**THE DATA**:
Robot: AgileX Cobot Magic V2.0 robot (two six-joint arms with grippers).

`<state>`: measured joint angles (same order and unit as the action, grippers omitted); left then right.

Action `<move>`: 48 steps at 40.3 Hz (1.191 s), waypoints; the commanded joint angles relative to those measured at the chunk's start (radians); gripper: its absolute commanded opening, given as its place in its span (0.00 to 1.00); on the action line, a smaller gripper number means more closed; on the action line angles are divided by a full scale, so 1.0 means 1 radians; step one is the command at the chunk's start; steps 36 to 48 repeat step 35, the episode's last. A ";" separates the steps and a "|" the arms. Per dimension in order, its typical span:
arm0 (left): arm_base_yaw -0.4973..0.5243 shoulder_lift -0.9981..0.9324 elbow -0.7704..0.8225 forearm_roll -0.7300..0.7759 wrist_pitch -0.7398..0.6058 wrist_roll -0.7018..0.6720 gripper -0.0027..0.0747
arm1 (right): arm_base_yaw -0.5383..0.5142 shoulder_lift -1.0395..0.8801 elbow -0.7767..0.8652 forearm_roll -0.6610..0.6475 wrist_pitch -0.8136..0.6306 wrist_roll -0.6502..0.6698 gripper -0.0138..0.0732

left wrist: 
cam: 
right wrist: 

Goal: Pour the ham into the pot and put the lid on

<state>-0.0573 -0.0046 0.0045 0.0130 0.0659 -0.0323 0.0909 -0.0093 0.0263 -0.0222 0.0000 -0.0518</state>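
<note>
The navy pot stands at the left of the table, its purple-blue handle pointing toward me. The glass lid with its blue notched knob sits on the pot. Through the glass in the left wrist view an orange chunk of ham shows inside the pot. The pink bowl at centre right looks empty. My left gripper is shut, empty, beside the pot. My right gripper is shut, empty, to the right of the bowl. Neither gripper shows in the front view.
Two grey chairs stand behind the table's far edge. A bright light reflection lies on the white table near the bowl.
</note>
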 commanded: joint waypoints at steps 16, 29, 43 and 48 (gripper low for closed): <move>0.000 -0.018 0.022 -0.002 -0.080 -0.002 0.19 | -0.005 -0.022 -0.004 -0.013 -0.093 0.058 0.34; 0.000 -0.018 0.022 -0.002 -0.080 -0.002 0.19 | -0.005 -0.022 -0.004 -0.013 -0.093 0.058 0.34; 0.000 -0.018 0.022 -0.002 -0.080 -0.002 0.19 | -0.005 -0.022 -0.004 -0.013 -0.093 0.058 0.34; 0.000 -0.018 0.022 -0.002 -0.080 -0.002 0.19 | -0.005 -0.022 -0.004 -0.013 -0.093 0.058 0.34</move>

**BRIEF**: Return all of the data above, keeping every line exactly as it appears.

**OUTPUT OF THE EXERCISE**:
Robot: AgileX Cobot Magic V2.0 robot (two six-joint arms with grippers).

`<state>`: measured joint angles (same order and unit as the action, grippers omitted); left then right.

Action `<move>`: 48 steps at 40.3 Hz (1.191 s), waypoints; the commanded joint angles relative to those measured at the chunk's start (radians); gripper: its absolute commanded opening, given as its place in its span (0.00 to 1.00); on the action line, a smaller gripper number means more closed; on the action line angles are divided by a full scale, so 1.0 means 1 radians; step one is the command at the chunk's start; steps 36 to 48 repeat step 35, the episode's last. A ";" separates the steps and a "|" the arms. Per dimension in order, its typical span:
arm0 (left): arm_base_yaw -0.4973..0.5243 shoulder_lift -0.9981..0.9324 elbow -0.7704..0.8225 forearm_roll -0.7300..0.7759 wrist_pitch -0.7398..0.6058 wrist_roll -0.7018..0.6720 gripper -0.0027..0.0747
arm1 (right): arm_base_yaw -0.5383..0.5142 shoulder_lift -1.0395..0.8801 elbow -0.7767..0.8652 forearm_roll -0.6610..0.6475 wrist_pitch -0.8136..0.6306 wrist_roll -0.6502..0.6698 gripper -0.0138..0.0732

left wrist: 
cam: 
right wrist: 

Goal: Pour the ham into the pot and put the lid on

<state>-0.0573 -0.0046 0.0045 0.0130 0.0659 -0.0323 0.0909 -0.0093 0.0263 -0.0222 0.0000 -0.0518</state>
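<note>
The navy pot stands at the left of the table, its purple-blue handle pointing toward me. The glass lid with its blue notched knob sits on the pot. Through the glass in the left wrist view an orange chunk of ham shows inside the pot. The pink bowl at centre right looks empty. My left gripper is shut, empty, beside the pot. My right gripper is shut, empty, to the right of the bowl. Neither gripper shows in the front view.
Two grey chairs stand behind the table's far edge. A bright light reflection lies on the white table near the bowl.
</note>
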 commanded: joint waypoints at steps 16, 29, 43 and 48 (gripper low for closed): <move>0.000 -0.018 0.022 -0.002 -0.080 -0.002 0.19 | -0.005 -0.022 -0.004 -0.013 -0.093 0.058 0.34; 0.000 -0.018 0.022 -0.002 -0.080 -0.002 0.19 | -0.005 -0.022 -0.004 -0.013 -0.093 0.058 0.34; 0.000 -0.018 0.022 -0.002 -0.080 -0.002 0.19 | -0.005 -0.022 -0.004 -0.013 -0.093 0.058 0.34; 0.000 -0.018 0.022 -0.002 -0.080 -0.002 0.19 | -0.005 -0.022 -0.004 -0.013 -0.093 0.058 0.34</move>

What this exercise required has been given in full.